4. Increase R’s memory limit (Windows):

# Increase to 16 GB (if available)
memory.limit(size = 16000)

Different Results with Different Methods

Symptom

Different algorithms return different assignments:

cost <- matrix(c(1, 2, 2, 2, 1, 2, 2, 2, 1), nrow = 3, byrow = TRUE)

result_jv <- lap_solve(cost, method = "jv")
result_hungarian <- lap_solve(cost, method = "hungarian")

cat("JV assignment:       ", result_jv$target, "\n")
#> JV assignment:        1 2 3
cat("Hungarian assignment:", result_hungarian$target, "\n")
#> Hungarian assignment: 1 2 3
cat("JV total cost:       ", get_total_cost(result_jv), "\n")
#> JV total cost:        3
cat("Hungarian total cost:", get_total_cost(result_hungarian), "\n")
#> Hungarian total cost: 3

Cause

When multiple optimal solutions exist (tied costs), different algorithms may find different ones.

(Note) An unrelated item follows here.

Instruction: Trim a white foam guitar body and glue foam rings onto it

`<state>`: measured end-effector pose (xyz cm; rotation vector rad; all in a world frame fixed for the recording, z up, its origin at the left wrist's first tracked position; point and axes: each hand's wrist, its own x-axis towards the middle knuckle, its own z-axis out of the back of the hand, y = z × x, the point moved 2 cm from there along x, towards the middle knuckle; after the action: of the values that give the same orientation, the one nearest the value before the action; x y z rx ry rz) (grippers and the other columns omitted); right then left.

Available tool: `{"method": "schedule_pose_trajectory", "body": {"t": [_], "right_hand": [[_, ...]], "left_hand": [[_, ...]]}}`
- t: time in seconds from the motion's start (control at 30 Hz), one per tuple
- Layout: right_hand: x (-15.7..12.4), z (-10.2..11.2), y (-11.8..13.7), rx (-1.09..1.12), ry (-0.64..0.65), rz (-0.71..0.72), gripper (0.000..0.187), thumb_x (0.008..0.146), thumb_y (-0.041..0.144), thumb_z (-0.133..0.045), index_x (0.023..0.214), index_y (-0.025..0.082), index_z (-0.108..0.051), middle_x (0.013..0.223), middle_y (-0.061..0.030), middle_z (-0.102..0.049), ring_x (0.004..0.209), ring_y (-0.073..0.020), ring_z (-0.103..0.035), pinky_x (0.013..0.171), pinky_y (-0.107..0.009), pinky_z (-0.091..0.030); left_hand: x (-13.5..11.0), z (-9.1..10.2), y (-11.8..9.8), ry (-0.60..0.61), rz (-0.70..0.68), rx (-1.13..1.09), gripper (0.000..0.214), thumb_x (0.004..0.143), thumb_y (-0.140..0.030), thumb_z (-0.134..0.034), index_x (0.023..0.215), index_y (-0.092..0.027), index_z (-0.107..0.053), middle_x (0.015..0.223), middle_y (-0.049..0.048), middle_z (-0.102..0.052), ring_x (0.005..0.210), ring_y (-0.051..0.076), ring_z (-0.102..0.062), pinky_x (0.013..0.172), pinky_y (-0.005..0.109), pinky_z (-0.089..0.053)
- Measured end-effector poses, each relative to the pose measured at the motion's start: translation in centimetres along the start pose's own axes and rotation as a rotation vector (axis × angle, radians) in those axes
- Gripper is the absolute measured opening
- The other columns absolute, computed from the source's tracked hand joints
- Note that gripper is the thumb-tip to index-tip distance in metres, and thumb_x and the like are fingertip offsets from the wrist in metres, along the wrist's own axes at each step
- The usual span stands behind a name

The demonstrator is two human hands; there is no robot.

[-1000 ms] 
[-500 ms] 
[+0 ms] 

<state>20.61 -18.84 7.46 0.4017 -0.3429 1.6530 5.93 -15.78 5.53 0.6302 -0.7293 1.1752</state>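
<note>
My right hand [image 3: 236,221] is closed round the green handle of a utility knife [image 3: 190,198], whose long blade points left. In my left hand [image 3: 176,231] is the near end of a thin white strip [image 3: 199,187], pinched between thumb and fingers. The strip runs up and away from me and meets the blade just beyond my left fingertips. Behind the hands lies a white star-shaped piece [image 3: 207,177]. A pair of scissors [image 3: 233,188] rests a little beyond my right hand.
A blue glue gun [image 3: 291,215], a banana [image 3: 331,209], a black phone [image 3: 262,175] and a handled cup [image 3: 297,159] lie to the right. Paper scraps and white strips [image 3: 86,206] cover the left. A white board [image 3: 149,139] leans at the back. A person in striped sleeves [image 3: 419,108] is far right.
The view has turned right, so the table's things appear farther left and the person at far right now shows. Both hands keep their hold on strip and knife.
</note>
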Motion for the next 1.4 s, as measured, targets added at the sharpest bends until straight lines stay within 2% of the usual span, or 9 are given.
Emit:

The total cost should be the same; if not, report a bug.

Diagnosis

# Check for ties
check_ties <- function(cost_matrix) {
  n <- nrow(cost_matrix)
  # Check if diagonal dominates (trivial ties)
  diag_costs <- diag(cost_matrix)
  if (length(unique(diag_costs)) < n) {
    cat("Tied costs on diagonal - multiple optima likely\n")
  }

  # Check cost uniqueness
  unique_costs <- length(unique(as.vector(cost_matrix)))
  total_entries <- length(cost_matrix)
  if (unique_costs < total_entries * 0.5) {
    cat("Many repeated costs - ties possible\n")
  }
}

check_ties(cost)
#> Tied costs on diagonal - multiple optima likely
#> Many repeated costs - ties possible

Solutions

1. Verify total costs match:

# Total cost should be identical
stopifnot(get_total_cost(result_jv) == get_total_cost(result_hungarian))
cat("Both methods found optimal solutions (same total cost)\n")
#> Both methods found optimal solutions (same total cost)

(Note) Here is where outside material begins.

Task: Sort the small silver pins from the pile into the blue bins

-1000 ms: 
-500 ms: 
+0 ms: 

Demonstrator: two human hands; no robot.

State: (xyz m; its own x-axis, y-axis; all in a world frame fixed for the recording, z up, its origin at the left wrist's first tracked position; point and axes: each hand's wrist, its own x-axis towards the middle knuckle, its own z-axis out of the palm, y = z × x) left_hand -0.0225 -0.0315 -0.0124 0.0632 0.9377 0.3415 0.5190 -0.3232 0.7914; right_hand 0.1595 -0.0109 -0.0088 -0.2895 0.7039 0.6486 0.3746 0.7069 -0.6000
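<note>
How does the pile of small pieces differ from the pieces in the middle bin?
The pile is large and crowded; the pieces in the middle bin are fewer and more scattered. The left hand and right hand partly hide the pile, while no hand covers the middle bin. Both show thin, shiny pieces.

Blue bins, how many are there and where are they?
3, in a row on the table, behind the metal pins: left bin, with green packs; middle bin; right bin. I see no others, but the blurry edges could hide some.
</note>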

2. Use Hungarian for deterministic tie-breaking:

# Hungarian has consistent tie-breaking
result <- lap_solve(cost, method = "hungarian")

3. Add small noise to break ties:

set.seed(42)
cost_perturbed <- cost + matrix(rnorm(9, 0, 1e-10), 3, 3)
result <- lap_solve(cost_perturbed)

Missing Values in Data

Symptom

Matching fails or produces unexpected results due to NA values.

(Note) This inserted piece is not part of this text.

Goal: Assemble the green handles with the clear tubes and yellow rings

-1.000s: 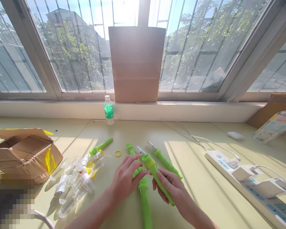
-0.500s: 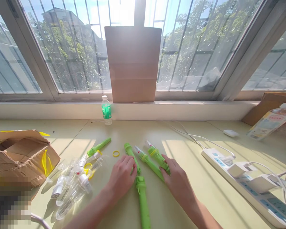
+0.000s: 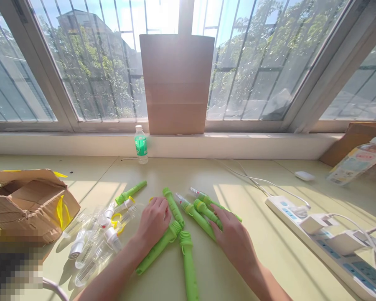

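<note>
Several green plastic tubes (image 3: 194, 216) lie side by side on the pale yellow table (image 3: 269, 259). My right hand (image 3: 232, 239) rests flat on them, fingers stretched over one green tube (image 3: 207, 210). My left hand (image 3: 153, 221) is curled, with its fingertips closed over a yellow ring (image 3: 150, 200) that barely shows. Another green tube (image 3: 158, 251) lies slanted under my left wrist. One more (image 3: 188, 267) points toward me. A pile of clear tubes with white caps (image 3: 92, 246) and yellow rings (image 3: 117, 219) lies to the left.
A torn cardboard box (image 3: 28, 205) sits at the left. A small water bottle (image 3: 141, 145) and a brown paper bag (image 3: 177, 83) stand by the window sill. A white power strip (image 3: 329, 246) with plugs and cables runs along the right. A lone green tube (image 3: 131, 191) lies farther back.
My right hand has laid its green tube down among the others and now rests on them. My left hand has moved forward-left onto the yellow ring, which uncovers the slanted tube.
</note>
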`<state>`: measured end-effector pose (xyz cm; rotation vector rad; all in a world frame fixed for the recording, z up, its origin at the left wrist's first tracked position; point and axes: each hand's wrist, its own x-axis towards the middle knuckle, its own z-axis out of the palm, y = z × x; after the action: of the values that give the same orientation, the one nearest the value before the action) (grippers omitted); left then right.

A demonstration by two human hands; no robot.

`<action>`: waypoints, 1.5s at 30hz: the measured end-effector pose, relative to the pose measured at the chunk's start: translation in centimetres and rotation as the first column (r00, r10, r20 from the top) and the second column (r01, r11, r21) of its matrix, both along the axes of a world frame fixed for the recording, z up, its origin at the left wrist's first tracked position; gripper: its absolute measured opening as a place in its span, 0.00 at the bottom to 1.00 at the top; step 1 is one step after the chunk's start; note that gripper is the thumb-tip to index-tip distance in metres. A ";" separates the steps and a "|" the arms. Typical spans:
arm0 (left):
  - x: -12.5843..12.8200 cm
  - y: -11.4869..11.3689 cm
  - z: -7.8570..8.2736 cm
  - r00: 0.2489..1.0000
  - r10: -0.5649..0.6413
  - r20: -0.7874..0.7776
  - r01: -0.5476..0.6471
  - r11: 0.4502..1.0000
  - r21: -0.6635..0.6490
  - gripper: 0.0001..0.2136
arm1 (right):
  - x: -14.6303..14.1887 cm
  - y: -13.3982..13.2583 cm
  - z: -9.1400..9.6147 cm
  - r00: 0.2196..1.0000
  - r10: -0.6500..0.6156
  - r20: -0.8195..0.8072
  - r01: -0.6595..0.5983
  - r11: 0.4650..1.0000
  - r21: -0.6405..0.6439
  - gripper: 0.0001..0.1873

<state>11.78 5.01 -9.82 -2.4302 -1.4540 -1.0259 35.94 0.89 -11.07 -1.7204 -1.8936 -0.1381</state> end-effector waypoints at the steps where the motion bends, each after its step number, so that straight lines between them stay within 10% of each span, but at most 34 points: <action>1: 0.0 0.0 0.0 1.000 -0.002 0.001 0.002 1.000 0.003 0.10 | 0.0 0.0 0.1 1.000 -0.002 0.005 0.002 1.000 0.004 0.17; 14: -0.3 0.5 -1.1 0.995 0.069 -0.069 -0.064 0.996 0.068 0.27 | -0.5 -0.4 1.0 0.998 0.057 -0.041 -0.045 0.965 0.257 0.20; 32: -0.4 0.8 -1.4 0.955 0.217 -0.201 -0.215 0.976 0.030 0.24 | -0.2 -0.2 -0.1 0.992 0.124 0.036 -0.129 0.962 0.242 0.20; 45: -1.2 1.0 -0.9 0.906 0.168 -0.387 -0.279 0.928 -0.249 0.21 | 0.0 -0.2 0.1 0.994 0.106 -0.011 -0.103 0.985 0.138 0.14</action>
<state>10.59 6.00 -10.74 -2.3880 -1.7996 -0.3025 35.92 0.71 -10.94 -1.5229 -1.9100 -0.2066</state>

left <- tibble(id = 1:5, age = c(25, 30, NA, 35, 40))
right <- tibble(id = 1:5, age = c(28, 32, 33, 36, 42))

# This may fail or give unexpected results
result <- match_couples(left, right, vars = "age")
#> Error:
#> ! Missing values (NA) not allowed in matching variables

Cause

couplr requires complete cases for distance computation. NA values in matching variables cause issues.

Solutions

1. Remove rows with NA (before matching):

left_clean <- left %>% filter(!is.na(age))
right_clean <- right %>% filter(!is.na(age))

result <- match_couples(left_clean, right_clean, vars = "age")
cat("Matched", result$info$n_matched, "pairs (excluded 1 left unit with NA)\n")
#> Matched 4 pairs (excluded 1 left unit with NA)

2. Impute missing values:

# Simple mean imputation
left_imputed <- left %>%
  mutate(age = if_else(is.na(age), mean(age, na.rm = TRUE), age))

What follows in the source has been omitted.